Public school in Texas, United States

Guy M. Sconzo Early College High School is a small secondary school in unincorporated Harris County, Texas, near the city of Humble. It is a part of the Humble Independent School District and is an Early College High School. Students can earn an associate degree or hours of college credit toward a bachelor's degree through Lone Star College-Kingwood along with a high school diploma.

== History ==
Established in January 1995 as Quest High School, Quest served the district as an alternative high school that offered students a smaller high school environment as opposed to the district's large schools. The school incorporated a non-traditional curriculum.

In the fall of 2010, Quest was reformatted into an early college high school, with the class of 2014 being the first students to go through the early college program.
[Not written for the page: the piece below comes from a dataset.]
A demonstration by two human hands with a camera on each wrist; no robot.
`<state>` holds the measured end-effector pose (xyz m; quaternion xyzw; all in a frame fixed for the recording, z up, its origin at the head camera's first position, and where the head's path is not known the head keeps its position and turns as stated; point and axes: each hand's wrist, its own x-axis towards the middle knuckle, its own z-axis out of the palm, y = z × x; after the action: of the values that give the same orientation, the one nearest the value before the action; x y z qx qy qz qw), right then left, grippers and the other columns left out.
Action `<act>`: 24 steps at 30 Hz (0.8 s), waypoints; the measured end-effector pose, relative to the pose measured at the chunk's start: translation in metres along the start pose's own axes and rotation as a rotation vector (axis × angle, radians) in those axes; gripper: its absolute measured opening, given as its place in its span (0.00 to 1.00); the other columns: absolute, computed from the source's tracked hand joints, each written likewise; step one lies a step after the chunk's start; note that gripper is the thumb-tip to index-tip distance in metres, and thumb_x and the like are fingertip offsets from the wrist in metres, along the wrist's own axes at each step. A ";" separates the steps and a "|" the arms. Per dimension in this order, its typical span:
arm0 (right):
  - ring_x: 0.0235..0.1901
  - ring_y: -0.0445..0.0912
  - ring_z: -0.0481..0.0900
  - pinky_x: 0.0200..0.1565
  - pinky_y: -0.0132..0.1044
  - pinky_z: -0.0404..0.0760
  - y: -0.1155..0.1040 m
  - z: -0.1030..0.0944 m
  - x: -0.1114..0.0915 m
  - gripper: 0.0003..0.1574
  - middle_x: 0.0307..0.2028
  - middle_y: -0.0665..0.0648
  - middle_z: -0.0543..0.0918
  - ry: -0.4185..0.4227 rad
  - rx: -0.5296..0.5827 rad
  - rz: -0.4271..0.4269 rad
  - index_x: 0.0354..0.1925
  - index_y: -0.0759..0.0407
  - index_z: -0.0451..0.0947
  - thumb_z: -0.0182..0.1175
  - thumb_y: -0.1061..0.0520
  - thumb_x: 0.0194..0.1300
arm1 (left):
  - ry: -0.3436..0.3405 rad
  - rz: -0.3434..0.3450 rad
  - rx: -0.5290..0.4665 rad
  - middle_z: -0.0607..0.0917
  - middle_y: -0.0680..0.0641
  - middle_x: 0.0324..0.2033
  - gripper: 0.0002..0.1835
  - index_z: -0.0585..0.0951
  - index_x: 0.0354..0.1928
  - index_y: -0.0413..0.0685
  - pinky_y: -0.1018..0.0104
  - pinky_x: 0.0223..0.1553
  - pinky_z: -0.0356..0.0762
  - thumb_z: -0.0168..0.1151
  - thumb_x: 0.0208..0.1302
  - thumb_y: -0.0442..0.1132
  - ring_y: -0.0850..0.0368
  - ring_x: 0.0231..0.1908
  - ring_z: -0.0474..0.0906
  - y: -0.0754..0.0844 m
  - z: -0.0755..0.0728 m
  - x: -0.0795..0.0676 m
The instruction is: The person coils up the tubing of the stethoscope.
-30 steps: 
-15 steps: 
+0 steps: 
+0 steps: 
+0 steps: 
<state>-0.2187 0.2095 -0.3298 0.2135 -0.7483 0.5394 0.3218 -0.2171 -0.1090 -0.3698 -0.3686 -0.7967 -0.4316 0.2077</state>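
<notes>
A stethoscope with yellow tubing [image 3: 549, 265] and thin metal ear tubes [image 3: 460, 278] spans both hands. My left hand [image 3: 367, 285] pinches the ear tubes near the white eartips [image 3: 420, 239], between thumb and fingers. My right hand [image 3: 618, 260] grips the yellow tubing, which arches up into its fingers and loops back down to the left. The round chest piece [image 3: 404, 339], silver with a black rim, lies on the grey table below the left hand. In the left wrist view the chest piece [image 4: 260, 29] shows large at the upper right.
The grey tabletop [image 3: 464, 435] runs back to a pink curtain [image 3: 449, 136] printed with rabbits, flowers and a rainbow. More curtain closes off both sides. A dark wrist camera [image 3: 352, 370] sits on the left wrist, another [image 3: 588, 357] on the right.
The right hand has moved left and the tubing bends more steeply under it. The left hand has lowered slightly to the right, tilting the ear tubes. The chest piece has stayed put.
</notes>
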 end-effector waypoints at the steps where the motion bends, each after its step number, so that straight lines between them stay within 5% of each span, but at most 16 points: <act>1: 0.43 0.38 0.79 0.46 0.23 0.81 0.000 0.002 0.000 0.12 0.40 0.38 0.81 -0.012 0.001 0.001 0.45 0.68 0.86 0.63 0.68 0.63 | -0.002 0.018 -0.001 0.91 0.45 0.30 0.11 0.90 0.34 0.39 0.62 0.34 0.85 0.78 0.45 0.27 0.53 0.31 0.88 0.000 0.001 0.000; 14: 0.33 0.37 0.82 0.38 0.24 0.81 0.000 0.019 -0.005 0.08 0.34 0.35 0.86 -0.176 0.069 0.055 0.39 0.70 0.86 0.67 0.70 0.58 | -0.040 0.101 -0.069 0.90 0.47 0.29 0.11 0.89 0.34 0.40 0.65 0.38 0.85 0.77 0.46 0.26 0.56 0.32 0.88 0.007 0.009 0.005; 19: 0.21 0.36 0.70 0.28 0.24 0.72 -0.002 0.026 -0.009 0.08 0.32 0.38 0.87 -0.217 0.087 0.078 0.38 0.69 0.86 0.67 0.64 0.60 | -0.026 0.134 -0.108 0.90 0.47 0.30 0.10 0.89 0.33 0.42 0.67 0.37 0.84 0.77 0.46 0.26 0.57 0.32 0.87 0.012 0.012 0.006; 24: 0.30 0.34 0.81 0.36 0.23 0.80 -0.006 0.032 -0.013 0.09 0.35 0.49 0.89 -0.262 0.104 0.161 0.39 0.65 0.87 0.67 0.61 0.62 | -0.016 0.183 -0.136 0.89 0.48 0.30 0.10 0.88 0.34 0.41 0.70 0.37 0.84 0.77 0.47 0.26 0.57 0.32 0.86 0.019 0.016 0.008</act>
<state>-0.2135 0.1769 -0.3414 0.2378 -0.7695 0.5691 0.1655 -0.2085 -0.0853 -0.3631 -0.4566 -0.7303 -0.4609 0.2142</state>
Quest High School was in the Community Learning Center from its opening in 1995 to 2009. In the 2009–2010 school year, Quest High School moved into the Summer Creek High School building. As part of the agreement between LSC-Kingwood and Humble ISD, Quest made another move for the 2011–2012 school year to the new Lone Star College Atascocita Center and planned to move again after the end of the school year in 2016 to the Humble High School campus. In August 2020, the school moved into the former Career and Technical Education building. In December 2020, the Humble ISD board of trustees voted to rename the school after former district superintendent Guy M. Sconzo.

== Principals ==
The following persons have served as Principal of Sconzo Early College High School.
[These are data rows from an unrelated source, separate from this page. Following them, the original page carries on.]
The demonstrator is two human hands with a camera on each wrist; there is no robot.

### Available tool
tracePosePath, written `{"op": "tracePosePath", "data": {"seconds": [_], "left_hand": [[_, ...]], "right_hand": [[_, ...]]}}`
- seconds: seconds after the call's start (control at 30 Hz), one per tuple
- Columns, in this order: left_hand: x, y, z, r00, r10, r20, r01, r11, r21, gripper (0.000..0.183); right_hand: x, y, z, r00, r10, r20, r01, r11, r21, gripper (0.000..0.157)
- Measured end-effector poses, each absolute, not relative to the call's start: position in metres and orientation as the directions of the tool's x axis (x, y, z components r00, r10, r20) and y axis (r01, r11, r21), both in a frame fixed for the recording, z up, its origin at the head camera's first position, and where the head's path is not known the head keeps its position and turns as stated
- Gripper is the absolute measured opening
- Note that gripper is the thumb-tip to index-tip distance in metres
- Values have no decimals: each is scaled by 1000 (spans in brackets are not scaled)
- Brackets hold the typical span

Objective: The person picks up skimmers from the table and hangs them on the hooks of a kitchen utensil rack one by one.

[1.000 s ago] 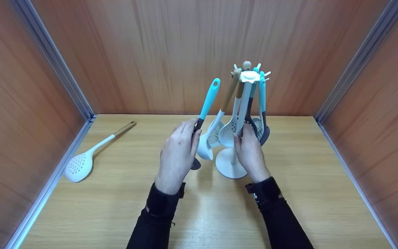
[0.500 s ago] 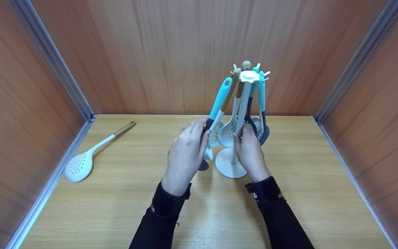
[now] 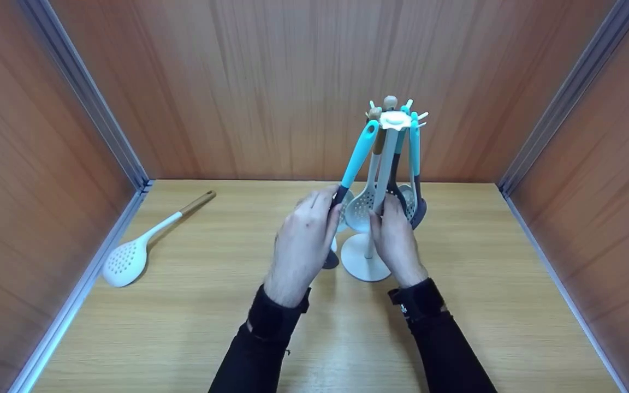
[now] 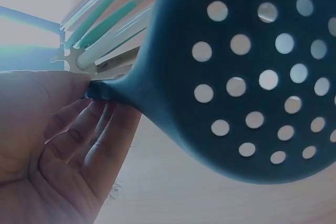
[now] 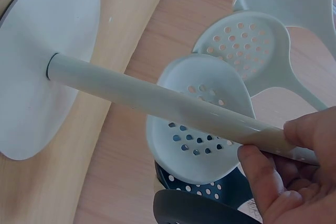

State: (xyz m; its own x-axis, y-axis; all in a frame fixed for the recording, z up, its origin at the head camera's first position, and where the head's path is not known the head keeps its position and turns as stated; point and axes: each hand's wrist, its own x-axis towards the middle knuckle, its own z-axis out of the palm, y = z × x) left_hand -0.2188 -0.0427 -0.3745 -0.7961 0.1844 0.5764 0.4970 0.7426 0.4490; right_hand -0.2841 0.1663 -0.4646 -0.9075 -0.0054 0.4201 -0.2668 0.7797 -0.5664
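Note:
My left hand (image 3: 303, 240) pinches the neck of a skimmer (image 4: 257, 100) with a dark, round, perforated head. Its turquoise handle (image 3: 359, 155) points up and leans right, the holed end beside the rack's top. My right hand (image 3: 399, 240) grips the white pole (image 5: 157, 103) of a utensil stand, thumb and fingers around it. From the stand's top (image 3: 395, 120) hang several utensils, among them a white slotted spoon (image 3: 360, 210) and a dark ladle (image 3: 419, 213). The left hand and skimmer cover most of a white ladle; whether the handle touches a hook I cannot tell.
A white slotted turner (image 3: 126, 263) with a wooden-look handle lies at the left of the table. The stand's round white base (image 3: 361, 265) rests on the tabletop (image 3: 194, 327). Wooden panels (image 3: 271, 87) close off the back and both sides.
My left hand has carried the skimmer rightward to the stand, so its handle end now sits by the rack's top. The right hand keeps its hold on the pole.

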Motion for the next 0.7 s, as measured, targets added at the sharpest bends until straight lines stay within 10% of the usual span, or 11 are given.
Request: {"op": "tracePosePath", "data": {"seconds": [0.7], "left_hand": [[-227, -33, -371, -813, 196, 548, 492, 733, 469, 36]], "right_hand": [[-284, 166, -463, -911, -12, 413, -272, 770, -577, 52]]}}
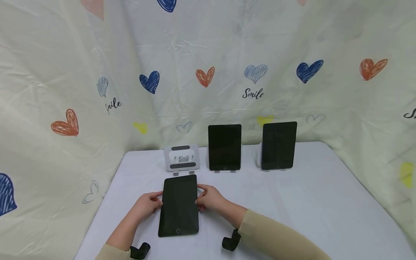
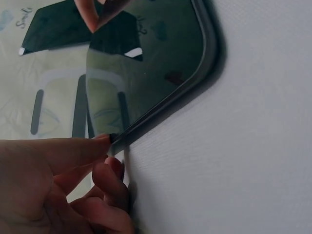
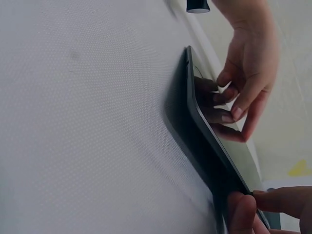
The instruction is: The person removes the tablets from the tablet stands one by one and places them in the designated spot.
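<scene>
A black tablet (image 1: 179,207) with a round home button lies between both hands, its screen facing up. My left hand (image 1: 147,206) holds its left edge. In the left wrist view, the left fingers (image 2: 73,156) meet the tablet's rim, some of them curled below it. My right hand (image 1: 211,198) pinches the right edge; the right wrist view shows the right fingers (image 3: 243,209) on both sides of the rim. There the tablet (image 3: 197,112) is tilted, with part of it raised off the white tabletop. A light-grey tablet stand (image 1: 182,166) with dark pads is just beyond the held tablet.
Two more black tablets, one in the middle (image 1: 224,147) and one at the right (image 1: 278,146), rest upright on stands along the back of the white table (image 1: 292,209). Behind them hangs a pale curtain (image 1: 227,43) with printed hearts. Black wrist cameras (image 1: 231,240) sit near the cuffs.
</scene>
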Demonstrator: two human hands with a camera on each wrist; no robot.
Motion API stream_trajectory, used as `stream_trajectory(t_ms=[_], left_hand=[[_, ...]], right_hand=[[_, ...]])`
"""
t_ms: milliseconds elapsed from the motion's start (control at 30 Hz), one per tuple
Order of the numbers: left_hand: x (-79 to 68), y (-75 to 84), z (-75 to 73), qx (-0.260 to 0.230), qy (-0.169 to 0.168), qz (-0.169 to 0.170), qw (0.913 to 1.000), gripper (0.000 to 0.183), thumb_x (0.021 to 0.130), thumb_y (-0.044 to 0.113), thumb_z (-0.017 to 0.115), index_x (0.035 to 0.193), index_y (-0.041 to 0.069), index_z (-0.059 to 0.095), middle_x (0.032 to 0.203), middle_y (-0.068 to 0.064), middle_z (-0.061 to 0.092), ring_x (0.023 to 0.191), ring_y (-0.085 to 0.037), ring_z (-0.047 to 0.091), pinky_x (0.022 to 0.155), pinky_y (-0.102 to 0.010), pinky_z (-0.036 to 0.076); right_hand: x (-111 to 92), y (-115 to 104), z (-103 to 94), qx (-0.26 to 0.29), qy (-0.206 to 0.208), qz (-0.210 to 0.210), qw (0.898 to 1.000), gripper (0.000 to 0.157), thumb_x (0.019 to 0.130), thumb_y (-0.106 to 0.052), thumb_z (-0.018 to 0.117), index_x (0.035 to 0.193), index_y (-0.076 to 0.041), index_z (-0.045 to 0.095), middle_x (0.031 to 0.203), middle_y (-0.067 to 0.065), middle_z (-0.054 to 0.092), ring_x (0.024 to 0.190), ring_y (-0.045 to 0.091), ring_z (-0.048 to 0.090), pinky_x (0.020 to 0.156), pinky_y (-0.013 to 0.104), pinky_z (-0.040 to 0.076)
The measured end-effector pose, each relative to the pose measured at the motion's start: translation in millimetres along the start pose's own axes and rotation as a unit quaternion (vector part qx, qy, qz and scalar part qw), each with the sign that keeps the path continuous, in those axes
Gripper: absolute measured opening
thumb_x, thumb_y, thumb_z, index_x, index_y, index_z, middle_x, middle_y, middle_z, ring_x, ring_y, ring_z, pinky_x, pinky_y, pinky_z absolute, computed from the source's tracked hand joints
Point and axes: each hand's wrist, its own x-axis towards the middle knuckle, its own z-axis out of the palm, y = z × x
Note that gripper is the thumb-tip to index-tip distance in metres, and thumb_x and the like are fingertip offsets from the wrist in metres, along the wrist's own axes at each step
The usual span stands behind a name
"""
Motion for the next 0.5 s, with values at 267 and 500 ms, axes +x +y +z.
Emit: stream_trajectory(t_ms=[267,500], left_hand=[[5.1,3.2,-2.2,0.065,-0.018,-0.002,0.9977,0.051,0.089,0.006,0.069,0.139,0.003,0.057,0.070,-0.006,0.054,0.059,-0.018,0.048,0.058,-0.030,0.040],[5.6,7.9,-0.6,0.083,-0.018,-0.004,0.9964,0.051,0.090,0.007,0.068,0.140,0.002,0.056,0.072,-0.007,0.054,0.061,-0.018,0.048,0.059,-0.030,0.040]], right_hand=[[2.6,-1.7,2.3,-0.015,0.005,0.010,1.000,0.069,0.084,0.005,0.070,0.147,0.001,0.043,0.069,0.008,0.065,0.049,0.013,0.058,0.051,0.027,0.050],[6.0,0.0,3.4,-0.031,0.018,0.027,0.999,0.068,0.083,0.006,0.071,0.146,0.000,0.046,0.065,0.008,0.064,0.049,0.013,0.058,0.052,0.028,0.052]])
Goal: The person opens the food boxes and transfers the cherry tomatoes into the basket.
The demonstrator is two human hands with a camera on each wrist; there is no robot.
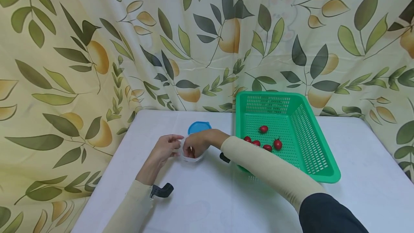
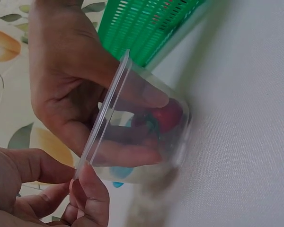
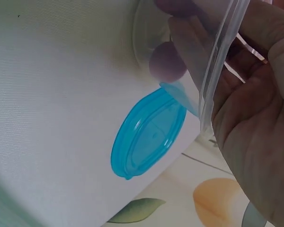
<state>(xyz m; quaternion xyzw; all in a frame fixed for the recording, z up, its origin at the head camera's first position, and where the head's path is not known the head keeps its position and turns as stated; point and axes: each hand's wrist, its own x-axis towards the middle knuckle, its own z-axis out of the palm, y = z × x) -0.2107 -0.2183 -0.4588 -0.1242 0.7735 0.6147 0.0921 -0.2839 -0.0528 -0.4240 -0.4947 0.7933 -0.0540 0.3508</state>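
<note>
A clear plastic container (image 1: 193,159) stands on the white table. My left hand (image 1: 164,148) pinches its rim on the left side, seen closely in the left wrist view. My right hand (image 1: 199,142) reaches down inside it, fingers and thumb around a red cherry tomato (image 2: 170,116) near the bottom. Another cherry tomato (image 3: 167,62) shows through the wall in the right wrist view. The fingers partly hide the container's contents. Behind the container lies a blue lid (image 1: 198,127).
To the right stands a green perforated basket (image 1: 323,154) with several cherry tomatoes (image 1: 277,144) in it; my right forearm passes over its near left part. A leaf-and-fruit patterned curtain (image 1: 207,46) hangs behind the white table (image 1: 207,204).
</note>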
| Name | Years served | Notes |
|---|---|---|
| Linda Wodka | 1994-1999 |  |
| Cecilia Hawkins | 1999-2003 |  |
| Lawrence Kohn | 2003-2005 |  |
| Kim Klepcyk | 2005-2012 |  |
| Ginger Noyes | 2012-2018 |  |
| Terri Osborne | 2018–2019 |  |
| Nachelle Williams | 2019–Present |  |

==Admission==
Only students entering their freshman year are eligible for admission. A student interested in attending Sconzo completes an application and, with his or her parents, meets with an interview team of staff members. Parents and students are asked to sign written contracts agreeing to the school's rules and requirements. Since college credit is administered, students are required to take an admission test. The test covers their comprehension of math and English (reading and writing). The test scores decide whether students are eligible for dual credit. Quest received the international "2011 Vision in Action: The ASCD Whole Child Award."

==Academics==
For the 2018-2019 school year, the school received an A grade from the Texas Education Agency, with an overall score of 96 out of 100. The school received an A grade in each of the three performance domains with a score of 97 for Student Achievement, 94 for Student Progress, and 92 for Closing the Gaps. The school received one of the seven possible distinction designations for Academic Achievement in Science.